# Material for the task
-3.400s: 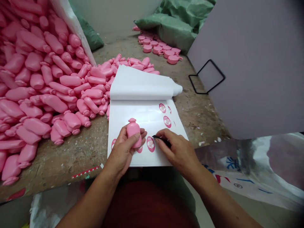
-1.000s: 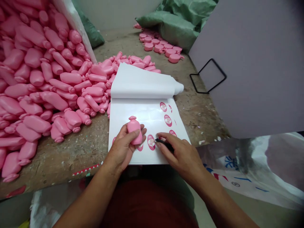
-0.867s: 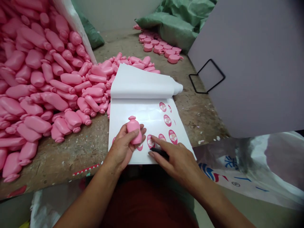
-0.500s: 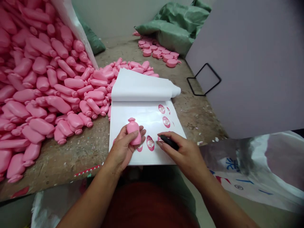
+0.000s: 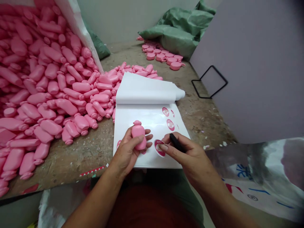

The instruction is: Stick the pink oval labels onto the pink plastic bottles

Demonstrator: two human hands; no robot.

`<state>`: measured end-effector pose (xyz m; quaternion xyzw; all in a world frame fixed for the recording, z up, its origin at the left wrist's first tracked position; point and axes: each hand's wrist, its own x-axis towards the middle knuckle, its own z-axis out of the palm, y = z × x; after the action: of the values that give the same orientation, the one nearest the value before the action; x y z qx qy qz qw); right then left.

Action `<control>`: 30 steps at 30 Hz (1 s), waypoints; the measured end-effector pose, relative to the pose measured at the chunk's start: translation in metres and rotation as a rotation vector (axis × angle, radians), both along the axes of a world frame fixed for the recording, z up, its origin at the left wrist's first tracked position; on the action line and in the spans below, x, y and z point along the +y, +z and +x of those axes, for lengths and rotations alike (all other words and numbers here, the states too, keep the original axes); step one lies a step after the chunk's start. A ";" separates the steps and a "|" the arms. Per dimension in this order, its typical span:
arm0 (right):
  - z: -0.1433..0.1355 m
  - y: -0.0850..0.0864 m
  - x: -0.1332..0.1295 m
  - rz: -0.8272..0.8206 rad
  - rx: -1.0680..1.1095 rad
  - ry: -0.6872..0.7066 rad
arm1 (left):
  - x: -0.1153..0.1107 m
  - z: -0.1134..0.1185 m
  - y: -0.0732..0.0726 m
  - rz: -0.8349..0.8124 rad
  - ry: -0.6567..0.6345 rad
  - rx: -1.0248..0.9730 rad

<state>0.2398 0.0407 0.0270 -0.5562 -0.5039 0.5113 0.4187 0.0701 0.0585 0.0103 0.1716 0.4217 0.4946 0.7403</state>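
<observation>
My left hand (image 5: 127, 152) holds a pink bottle (image 5: 138, 135) upright, thumb across its front and fingers spread behind it. In my right hand (image 5: 190, 152) is a black tool (image 5: 177, 143), tucked against the palm. Thumb and index finger of that hand pinch the edge of an oval red-and-white sticker (image 5: 159, 148), just right of the bottle. Both hands are over a white sticker sheet (image 5: 147, 114), whose upper pages are folded back (image 5: 144, 90). More oval stickers (image 5: 170, 124) remain on its right side; one at the left edge is partly covered by my left hand.
A large heap of pink bottles (image 5: 52, 91) spills from a white sack (image 5: 87, 34) at the left. Flat pink pieces (image 5: 156, 52) lie by a green sack (image 5: 178, 28) at the back. A black wire frame (image 5: 210, 81) stands by the grey panel (image 5: 256, 69) at the right.
My right thumb and index finger have taken hold of a sticker, which now sits closer to the bottle. The view has shifted slightly, moving the scene to the right.
</observation>
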 end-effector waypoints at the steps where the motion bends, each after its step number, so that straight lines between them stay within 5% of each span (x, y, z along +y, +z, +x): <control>1: -0.003 -0.001 0.001 0.004 0.018 -0.003 | -0.002 0.000 0.002 0.011 -0.018 -0.016; 11: -0.026 -0.001 0.003 -0.047 0.230 -0.053 | -0.016 0.014 0.008 -0.033 0.021 -0.184; 30: -0.030 -0.005 0.001 -0.037 0.125 -0.045 | -0.019 0.018 0.006 -0.040 0.113 -0.172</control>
<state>0.2102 0.0421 0.0223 -0.5419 -0.4548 0.5447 0.4503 0.0884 0.0393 0.0165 0.0897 0.3753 0.5400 0.7480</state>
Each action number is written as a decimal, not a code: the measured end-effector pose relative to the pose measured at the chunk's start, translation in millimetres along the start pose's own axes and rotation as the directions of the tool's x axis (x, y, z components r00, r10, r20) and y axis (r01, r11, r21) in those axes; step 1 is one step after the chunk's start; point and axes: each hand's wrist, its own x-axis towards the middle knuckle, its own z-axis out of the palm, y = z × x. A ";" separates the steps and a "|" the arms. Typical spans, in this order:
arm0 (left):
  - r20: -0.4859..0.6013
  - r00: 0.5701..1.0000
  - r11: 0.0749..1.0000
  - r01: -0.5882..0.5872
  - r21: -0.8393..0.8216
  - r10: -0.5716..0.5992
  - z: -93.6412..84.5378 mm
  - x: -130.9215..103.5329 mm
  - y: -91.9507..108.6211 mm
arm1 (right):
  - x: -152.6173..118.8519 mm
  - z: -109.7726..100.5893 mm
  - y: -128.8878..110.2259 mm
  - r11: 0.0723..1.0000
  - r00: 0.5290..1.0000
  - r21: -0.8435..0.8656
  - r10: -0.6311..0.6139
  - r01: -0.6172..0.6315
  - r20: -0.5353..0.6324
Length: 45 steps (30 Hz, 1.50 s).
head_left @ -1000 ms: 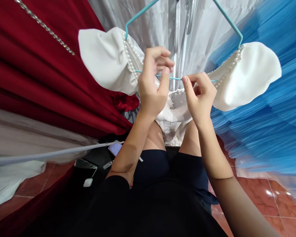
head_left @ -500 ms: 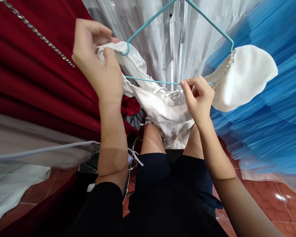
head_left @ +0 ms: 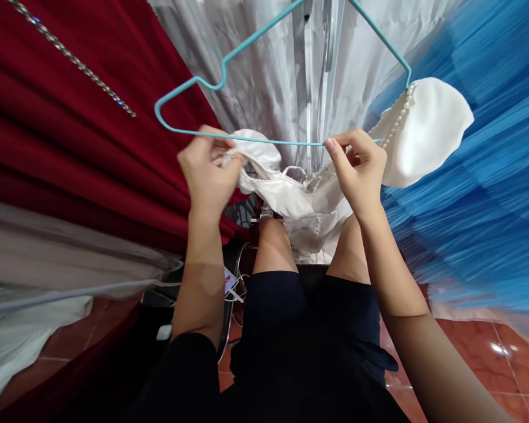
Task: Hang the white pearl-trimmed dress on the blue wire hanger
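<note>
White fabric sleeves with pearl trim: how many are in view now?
2: one sleeve on the right end of the thin teal hanger, beyond the right hand; the other sleeve off its left end, at the left hand, partly hidden.

Hanger (head_left: 286,143) before the person, dress (head_left: 291,197) reaching from its right end down between the knees (head_left: 275,247).
The right sleeve (head_left: 432,132) sits on the hanger's right end; the left end lies outside the dress, its left side in the left hand (head_left: 209,167) at the bar. The right hand (head_left: 357,167) is on the bar. Cloth (head_left: 255,76) hangs behind; a chain (head_left: 77,61) crosses the upper left; a phone (head_left: 230,281) lies beside the left forearm (head_left: 200,276).
</note>
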 end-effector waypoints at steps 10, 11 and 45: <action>0.064 0.970 0.971 -0.238 0.018 0.236 36.2 -1.2 103.6 | -4.3 3.7 1.0 0.997 0.998 -0.059 -0.060 0.058 -0.023; 0.141 0.971 0.979 -0.201 0.045 0.192 40.0 -1.3 103.3 | -5.0 4.0 -0.1 0.996 0.998 -0.063 -0.059 0.057 -0.023; 0.202 0.976 0.996 -0.083 -0.020 0.086 51.6 0.2 95.2 | 31.5 -102.8 82.3 0.923 0.503 -0.318 -0.385 0.218 -0.773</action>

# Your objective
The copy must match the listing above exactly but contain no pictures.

# Answer
-3.400s: 
-1.000s: 
-0.867s: 
-0.500s: 
+0.000s: 

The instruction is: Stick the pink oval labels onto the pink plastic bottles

Demonstrator: two human hands; no robot.

`<state>`: measured end-effector pose (xyz m; quaternion xyzw; all in a world frame fixed for the recording, z up, its origin at the left wrist's first tracked position; point and axes: each hand's wrist, its own x-axis towards the middle knuckle, its own z-axis out of the palm, y = z × x; after the action: of the values that give the same orientation, the one nearest the value before the action; x y z qx qy qz qw); right then left.

Action `<control>`: 30 steps at 30 Hz (1 s), waypoints; the measured end-effector pose, relative to the pose measured at the chunk's start: translation in metres and rotation as a rotation vector (axis × angle, radians), both along the axes of a world frame fixed for the recording, z up, its origin at the left wrist's first tracked position; on the action line and in the spans below, x, y and z point along the +y, +z and +x of those axes, for lengths and rotations alike (all other words and numbers here, the states too, keep the original axes); step one lies a step after the chunk's start. A ";" separates the steps and a "|" the arms. Per dimension in this order, its typical span:
arm0 (right):
  - z: -0.1433..0.1355 m
  - y: -0.0850..0.0864 m
  - x: -0.1332..0.1295 m
  - rz: -0.8272..0.8206 rad
  - rx: -1.0680..1.1095 rad
  - ry: -0.6872..0.7066 rad
arm1 (left):
  - x: -0.1153..0.1107 m
  - z: -0.1134..0.1185 m
  - y: -0.0732..0.0726 m
  - rz: -0.8349..0.8124 rad
  - ry: -0.6567..0.6345 rad
  - rx: -1.0248..0.9730 rad

<state>0.2398 0.0407 0.0270 -0.5562 -0.5039 0.5113 0.4187 0.0701 0.0585 0.0103 0.1716 0.4217 0.4946 0.7403</state>
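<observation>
My left hand (image 5: 127, 152) holds a pink bottle (image 5: 138, 135) upright, thumb across its front and fingers spread behind it. In my right hand (image 5: 190, 152) is a black tool (image 5: 177, 143), tucked against the palm. Thumb and index finger of that hand pinch the edge of an oval red-and-white sticker (image 5: 159, 148), just right of the bottle. Both hands are over a white sticker sheet (image 5: 147, 114), whose upper pages are folded back (image 5: 144, 90). More oval stickers (image 5: 170, 124) remain on its right side; one at the left edge is partly covered by my left hand.
A large heap of pink bottles (image 5: 52, 91) spills from a white sack (image 5: 87, 34) at the left. Flat pink pieces (image 5: 156, 52) lie by a green sack (image 5: 178, 28) at the back. A black wire frame (image 5: 210, 81) stands by the grey panel (image 5: 256, 69) at the right.
My right thumb and index finger have taken hold of a sticker, which now sits closer to the bottle. The view has shifted slightly, moving the scene to the right.
</observation>
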 end-effector waypoints at the steps where the motion bends, each after its step number, so that straight lines between them stay within 5% of each span (x, y, z along +y, +z, +x): <control>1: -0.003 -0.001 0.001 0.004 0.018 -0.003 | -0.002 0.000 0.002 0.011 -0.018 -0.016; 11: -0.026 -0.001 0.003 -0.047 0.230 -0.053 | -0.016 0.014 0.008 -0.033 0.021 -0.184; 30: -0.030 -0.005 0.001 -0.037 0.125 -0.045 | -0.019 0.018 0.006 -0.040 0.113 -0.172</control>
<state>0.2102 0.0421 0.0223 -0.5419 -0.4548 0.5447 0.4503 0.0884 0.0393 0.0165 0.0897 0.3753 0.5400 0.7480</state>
Each action number is written as a decimal, not a code: the measured end-effector pose relative to the pose measured at the chunk's start, translation in millimetres along the start pose's own axes and rotation as the directions of the tool's x axis (x, y, z components r00, r10, r20) and y axis (r01, r11, r21) in those axes; step 1 is one step after the chunk's start; point and axes: each hand's wrist, its own x-axis towards the middle knuckle, its own z-axis out of the palm, y = z × x. A ";" separates the steps and a "|" the arms. Typical spans, in this order:
arm0 (left):
  - r20: -0.4859..0.6013
  - r00: 0.5701..1.0000
  - r11: 0.0749..1.0000
  - r01: -0.5882..0.5872
  - r21: -0.8393..0.8216
  - r10: -0.5716..0.5992
  - z: -93.6412..84.5378 mm
  - x: -130.9215..103.5329 mm
  - y: -91.9507..108.6211 mm
arm1 (right):
  - x: -152.6173..118.8519 mm
  - z: -109.7726..100.5893 mm
  - y: -128.8878..110.2259 mm
  - r11: 0.0723..1.0000
  - r00: 0.5290..1.0000
  - r21: -0.8435..0.8656
  - r10: -0.6311..0.6139
  - r01: -0.6172..0.6315
  - r20: -0.5353..0.6324
Length: 45 steps (30 Hz, 1.50 s).
head_left @ -1000 ms: 
head_left @ -500 ms: 
head_left @ +0 ms: 
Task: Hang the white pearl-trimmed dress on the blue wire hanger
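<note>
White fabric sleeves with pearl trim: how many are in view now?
2: one sleeve on the right end of the thin teal hanger, beyond the right hand; the other sleeve off its left end, at the left hand, partly hidden.

Hanger (head_left: 286,143) before the person, dress (head_left: 291,197) reaching from its right end down between the knees (head_left: 275,247).
The right sleeve (head_left: 432,132) sits on the hanger's right end; the left end lies outside the dress, its left side in the left hand (head_left: 209,167) at the bar. The right hand (head_left: 357,167) is on the bar. Cloth (head_left: 255,76) hangs behind; a chain (head_left: 77,61) crosses the upper left; a phone (head_left: 230,281) lies beside the left forearm (head_left: 200,276).
</note>
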 end-effector waypoints at steps 10, 11 and 45: <action>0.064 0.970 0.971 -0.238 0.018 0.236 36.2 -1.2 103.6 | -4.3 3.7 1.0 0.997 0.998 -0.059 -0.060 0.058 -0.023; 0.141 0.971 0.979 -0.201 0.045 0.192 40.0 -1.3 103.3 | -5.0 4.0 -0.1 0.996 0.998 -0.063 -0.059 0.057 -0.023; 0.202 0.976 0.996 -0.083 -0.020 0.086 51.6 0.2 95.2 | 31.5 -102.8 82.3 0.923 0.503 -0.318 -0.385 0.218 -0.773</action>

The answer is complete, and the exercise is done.